Não pude deixar de me rir um pouco da minha criancice, como se o facto individual de ter ou não batom fizesse de mim mais ou menos mulher, mais ou menos corajosa. Mas o facto, e a ciência comprova, é que cuidarmos de nós, gera uma série de hormonas de bem-estar, como a dopamina e a serotonina, e se isso dava um balanço ao meu sair da toca, não me parece que venha daí mal ao mundo. Claro que podemos achar que é uma futilidade, mas se o facto de nos mimarmos nos faz mais felizes, porque não? Não podemos é chegar ao ponto de achar que, quando se fala de Caixa de Pandora, se fala de um qualquer guarda-jóias, mas isso não é futilidade, é ignorância pura.
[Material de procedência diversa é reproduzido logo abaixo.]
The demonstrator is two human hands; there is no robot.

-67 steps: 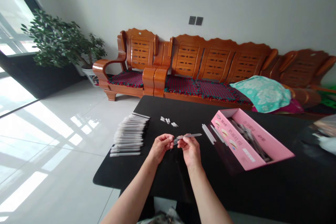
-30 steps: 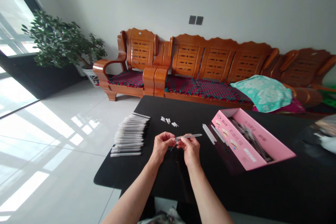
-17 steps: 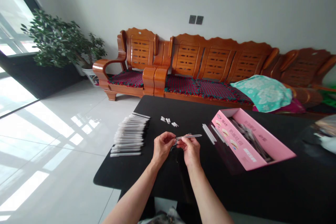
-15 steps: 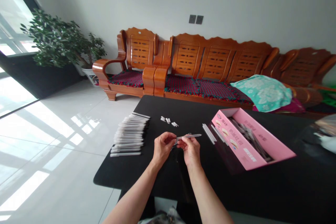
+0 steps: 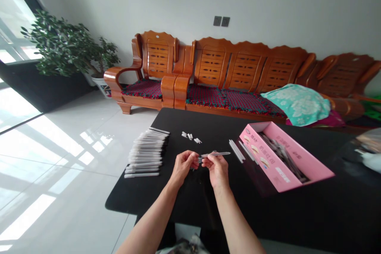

Ao sair à rua, constato que o mesmo ocorreu com outras mulheres e homens também, que o tempo dos feios, porcos e maus já la vai. Pode ser uma forma de mudar o foco das preocupações e dar azo não só a sentir-se melhor consigo próprio, capaz de reagir a, mas também facilitar o relacionamento com terceiros, que cara alegre e agradável é sempre bem mais cativante e facilitador. Presumo que o alindar-se seria apenas uma forma de ganhar alguma segurança, sobretudo em tempos de crise, de acontecimentos negativos, medo e crise financeira. Mas não será um contrassenso, que quando há dificuldades económicas as pessoas gastem dinheiro com aparências? Trade-off entre crise e beleza?
Durante a Segunda Guerra Mundial, a Inglaterra alterou a sua produção industrial indo ao encontro das necessidades bélicas, mas a produção de batom nunca parou. Era até incentivado, de forma institucional, o seu uso pelas mulheres, para disfarçar a apreensão, mostrar dinamismo, tendo-se chegado ao ponto de comparar a importância do batom com a do tabaco para os homens. Status e bengalas de fraqueza, mas em bonito, embora com veios de algum sexismo. Historicamente, esta apetência para o incremento de compra dos produtos de beleza, segue-se sempre a épocas de alguma turbulência social ou financeira: Grande Depressão, Crise Asiática de 1997, Pós 11 de Setembro. É inegável a sequência dos factos, pelo que a economia e a indústria da beleza efectuaram estudos em termos de comportamento do consumidor, tendo culminado naquilo que se designa por Lipstick Index ou Efeito Batom. Este índice, corroborado pelo fabricante Estée Lauder, atesta esta correlação entre as crises e a venda deste tipo de produto, mas, como se explica esta ligação?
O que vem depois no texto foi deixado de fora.